▸ Assignment: Pictures stay out; please output the remaining data exactly.

*** Recorded information ***

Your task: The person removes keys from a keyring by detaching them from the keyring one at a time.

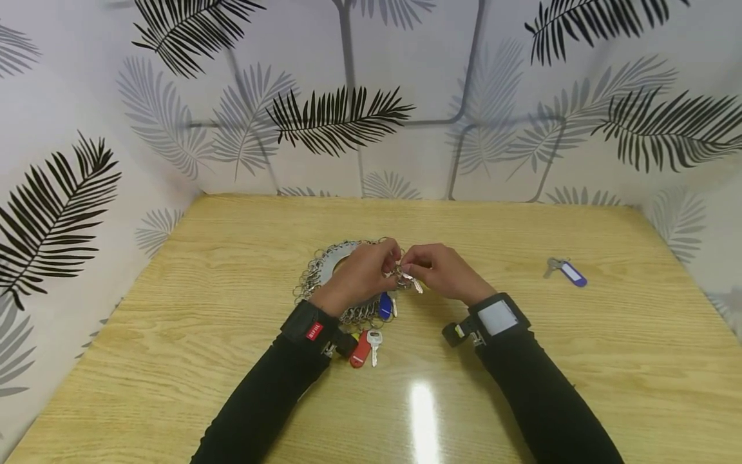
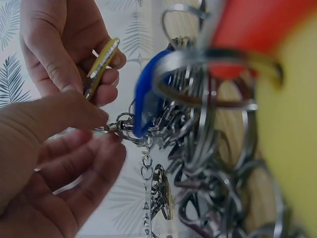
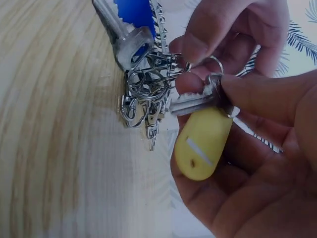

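Observation:
My left hand (image 1: 361,274) pinches a small metal clasp (image 2: 118,126) between thumb and fingertips, over the edge of a large silver ring (image 1: 329,263) hung with many clasps and split rings. Close beside it, my right hand (image 1: 445,274) grips a key (image 3: 195,101) with a yellow key tag (image 3: 200,151); its thumb presses near the key's head. A thin split ring (image 3: 217,63) shows between the two hands. From the silver ring's edge hang a blue key tag (image 1: 385,305) and another key (image 3: 132,45). My left hand covers part of the silver ring.
Toward the front lie a red key tag (image 1: 361,352) and its key (image 1: 374,345), partly behind the left wrist camera. Farther right on the wooden table (image 1: 580,361) lies a blue-purple key tag (image 1: 573,274) with a key (image 1: 552,266). A leaf-patterned wall covering (image 1: 406,161) borders the back.

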`<state>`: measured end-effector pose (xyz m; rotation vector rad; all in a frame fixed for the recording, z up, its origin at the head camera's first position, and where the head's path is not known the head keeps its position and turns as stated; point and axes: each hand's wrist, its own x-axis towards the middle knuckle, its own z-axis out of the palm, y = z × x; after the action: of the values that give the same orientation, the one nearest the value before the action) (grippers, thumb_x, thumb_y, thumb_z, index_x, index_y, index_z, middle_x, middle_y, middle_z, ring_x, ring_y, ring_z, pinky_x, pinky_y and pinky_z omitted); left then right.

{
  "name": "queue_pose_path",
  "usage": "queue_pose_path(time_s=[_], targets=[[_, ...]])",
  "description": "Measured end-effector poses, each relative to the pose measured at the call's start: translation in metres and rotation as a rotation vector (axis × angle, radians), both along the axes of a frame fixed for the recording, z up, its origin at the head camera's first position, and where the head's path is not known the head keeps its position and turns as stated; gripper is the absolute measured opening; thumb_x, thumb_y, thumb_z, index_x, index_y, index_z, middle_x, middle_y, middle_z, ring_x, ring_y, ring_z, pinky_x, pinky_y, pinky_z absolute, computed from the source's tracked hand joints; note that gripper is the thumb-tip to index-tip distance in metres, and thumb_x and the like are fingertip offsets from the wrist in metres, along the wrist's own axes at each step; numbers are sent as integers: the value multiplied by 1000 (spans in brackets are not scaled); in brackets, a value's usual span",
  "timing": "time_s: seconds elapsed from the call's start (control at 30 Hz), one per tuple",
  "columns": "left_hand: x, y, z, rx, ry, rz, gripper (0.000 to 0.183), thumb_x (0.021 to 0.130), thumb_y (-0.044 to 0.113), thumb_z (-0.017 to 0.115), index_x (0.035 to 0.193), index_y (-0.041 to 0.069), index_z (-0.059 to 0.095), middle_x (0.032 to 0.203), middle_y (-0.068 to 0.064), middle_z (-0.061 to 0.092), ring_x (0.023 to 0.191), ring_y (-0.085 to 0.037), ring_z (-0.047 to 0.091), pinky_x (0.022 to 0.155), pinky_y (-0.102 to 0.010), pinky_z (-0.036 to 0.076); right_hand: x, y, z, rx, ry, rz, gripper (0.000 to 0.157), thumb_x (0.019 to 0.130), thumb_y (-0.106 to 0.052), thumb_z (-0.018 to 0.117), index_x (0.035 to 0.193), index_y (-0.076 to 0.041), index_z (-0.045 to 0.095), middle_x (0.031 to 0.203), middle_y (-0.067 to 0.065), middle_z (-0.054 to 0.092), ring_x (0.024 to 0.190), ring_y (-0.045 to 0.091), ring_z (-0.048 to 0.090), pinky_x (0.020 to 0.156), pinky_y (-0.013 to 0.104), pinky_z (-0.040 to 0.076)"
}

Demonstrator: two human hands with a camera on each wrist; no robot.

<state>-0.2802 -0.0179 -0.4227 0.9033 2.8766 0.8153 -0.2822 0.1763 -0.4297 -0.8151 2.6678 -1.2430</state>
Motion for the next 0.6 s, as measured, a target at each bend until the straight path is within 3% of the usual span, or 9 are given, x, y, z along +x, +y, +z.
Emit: queue_pose_path(time_s=[0.1, 0.23, 0.47, 0.6], targets=[[0, -1, 0, -34, -19, 25, 22, 85, 10, 71, 106, 10, 66, 92, -3, 63, 82, -14, 56, 71, -28, 48, 0, -1, 0, -14, 35, 56, 9, 96, -8, 60, 100, -7, 68, 95, 6, 68, 85, 17, 61, 74, 35, 48], [-1, -1, 1, -60, -40, 29, 13, 87, 15, 71, 100, 11, 70, 89, 0, 64, 80, -12, 58, 70, -28, 49, 1, -1, 1, -4, 94, 61, 10, 96, -9, 59, 100, -7, 68, 94, 5, 69, 84, 16, 61, 73, 35, 48], [-2, -5, 2, -8, -135, -28, 15, 95, 24, 63, 97, 12, 71, 83, 3, 65, 70, -10, 59, 65, -27, 48, 1, 0, 1, -5, 116, 82, 9, 95, -6, 60, 98, -11, 67, 96, 2, 68, 87, 15, 62, 74, 34, 49], [-3, -7, 4, -11, -124, -56, 12, 93, 21, 66, 98, 12, 72, 86, 3, 67, 76, -9, 60, 71, -26, 49, 1, 1, 1, -8, 107, 115, 8, 96, -8, 60, 98, -11, 66, 94, 3, 68, 87, 15, 62, 73, 34, 50]])
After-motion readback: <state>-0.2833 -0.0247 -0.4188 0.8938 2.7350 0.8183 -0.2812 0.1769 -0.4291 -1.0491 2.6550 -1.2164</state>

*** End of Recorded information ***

▸ Problem solution:
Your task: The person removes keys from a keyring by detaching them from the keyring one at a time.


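Observation:
My left hand (image 1: 361,274) pinches a small metal clasp (image 2: 118,126) between thumb and fingertips, over the edge of a large silver ring (image 1: 329,263) hung with many clasps and split rings. Close beside it, my right hand (image 1: 445,274) grips a key (image 3: 195,101) with a yellow key tag (image 3: 200,151); its thumb presses near the key's head. A thin split ring (image 3: 217,63) shows between the two hands. From the silver ring's edge hang a blue key tag (image 1: 385,305) and another key (image 3: 132,45). My left hand covers part of the silver ring.
Toward the front lie a red key tag (image 1: 361,352) and its key (image 1: 374,345), partly behind the left wrist camera. Farther right on the wooden table (image 1: 580,361) lies a blue-purple key tag (image 1: 573,274) with a key (image 1: 552,266). A leaf-patterned wall covering (image 1: 406,161) borders the back.
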
`<state>`: measured end-effector pose (xyz m; rotation vector rad; all in a frame fixed for the recording, z up, its origin at the head camera's first position, and where the head's path is not known the head keeps its position and turns as stated; point and axes: each hand's wrist, its own x-axis towards the middle knuckle, its own z-axis out of the palm, y = z × x; after the action: of the values that give the same orientation, the one nearest the value before the action) (grippers, thumb_x, thumb_y, thumb_z, index_x, index_y, index_z, middle_x, middle_y, middle_z, ring_x, ring_y, ring_z, pinky_x, pinky_y and pinky_z omitted); left then right.

{
  "name": "queue_pose_path",
  "usage": "queue_pose_path(time_s=[_], targets=[[_, ...]])",
  "description": "Measured end-effector poses, each relative to the pose measured at the call's start: translation in metres and rotation as a rotation vector (axis × angle, radians), both along the axes of a frame fixed for the recording, z up, its origin at the head camera's first position, and where the head's path is not known the head keeps its position and turns as stated; gripper is the absolute measured opening; thumb_x, thumb_y, thumb_z, index_x, index_y, index_z, middle_x, middle_y, middle_z, ring_x, ring_y, ring_z, pinky_x, pinky_y, pinky_z absolute, computed from the source's tracked hand joints; note that gripper is the thumb-tip to index-tip distance in metres, and thumb_x and the like are fingertip offsets from the wrist in metres, along the wrist's own axes at each step; numbers are sent as integers: the value multiplied by 1000 (spans in brackets are not scaled); in brackets, a value's usual span",
  "timing": "time_s: seconds elapsed from the call's start (control at 30 Hz), one per tuple",
  "columns": "left_hand: x, y, z, rx, ry, rz, gripper (0.000 to 0.183), thumb_x (0.021 to 0.130), thumb_y (-0.044 to 0.113), thumb_z (-0.017 to 0.115), index_x (0.035 to 0.193), index_y (-0.041 to 0.069), index_z (-0.059 to 0.095), middle_x (0.032 to 0.203), middle_y (-0.068 to 0.064), middle_z (-0.061 to 0.092), ring_x (0.023 to 0.191), ring_y (-0.085 to 0.037), ring_z (-0.047 to 0.091), pinky_x (0.022 to 0.155), pinky_y (-0.102 to 0.010), pinky_z (-0.036 to 0.076); right_hand: x, y, z, rx, ry, rz, gripper (0.000 to 0.157), thumb_x (0.019 to 0.130), thumb_y (-0.106 to 0.052), thumb_z (-0.018 to 0.117), index_x (0.035 to 0.193), index_y (-0.076 to 0.041), index_z (-0.045 to 0.095), middle_x (0.031 to 0.203), middle_y (-0.067 to 0.065), middle_z (-0.054 to 0.092), ring_x (0.024 to 0.190), ring_y (-0.045 to 0.091), ring_z (-0.048 to 0.090), pinky_x (0.020 to 0.156), pinky_y (-0.013 to 0.104), pinky_z (-0.040 to 0.076)"
}

Demonstrator: two human hands with a camera on each wrist; no robot.

<state>-0.2802 -0.0179 -0.4227 0.9033 2.8766 0.8153 -0.2822 0.1763 -0.4297 -0.8151 2.6678 -1.2430</state>
Motion for the next 0.6 s, as measured, a target at each bend until the straight path is within 3% of the usual span, or 9 are given, x, y, z along +x, +y, +z.
Emit: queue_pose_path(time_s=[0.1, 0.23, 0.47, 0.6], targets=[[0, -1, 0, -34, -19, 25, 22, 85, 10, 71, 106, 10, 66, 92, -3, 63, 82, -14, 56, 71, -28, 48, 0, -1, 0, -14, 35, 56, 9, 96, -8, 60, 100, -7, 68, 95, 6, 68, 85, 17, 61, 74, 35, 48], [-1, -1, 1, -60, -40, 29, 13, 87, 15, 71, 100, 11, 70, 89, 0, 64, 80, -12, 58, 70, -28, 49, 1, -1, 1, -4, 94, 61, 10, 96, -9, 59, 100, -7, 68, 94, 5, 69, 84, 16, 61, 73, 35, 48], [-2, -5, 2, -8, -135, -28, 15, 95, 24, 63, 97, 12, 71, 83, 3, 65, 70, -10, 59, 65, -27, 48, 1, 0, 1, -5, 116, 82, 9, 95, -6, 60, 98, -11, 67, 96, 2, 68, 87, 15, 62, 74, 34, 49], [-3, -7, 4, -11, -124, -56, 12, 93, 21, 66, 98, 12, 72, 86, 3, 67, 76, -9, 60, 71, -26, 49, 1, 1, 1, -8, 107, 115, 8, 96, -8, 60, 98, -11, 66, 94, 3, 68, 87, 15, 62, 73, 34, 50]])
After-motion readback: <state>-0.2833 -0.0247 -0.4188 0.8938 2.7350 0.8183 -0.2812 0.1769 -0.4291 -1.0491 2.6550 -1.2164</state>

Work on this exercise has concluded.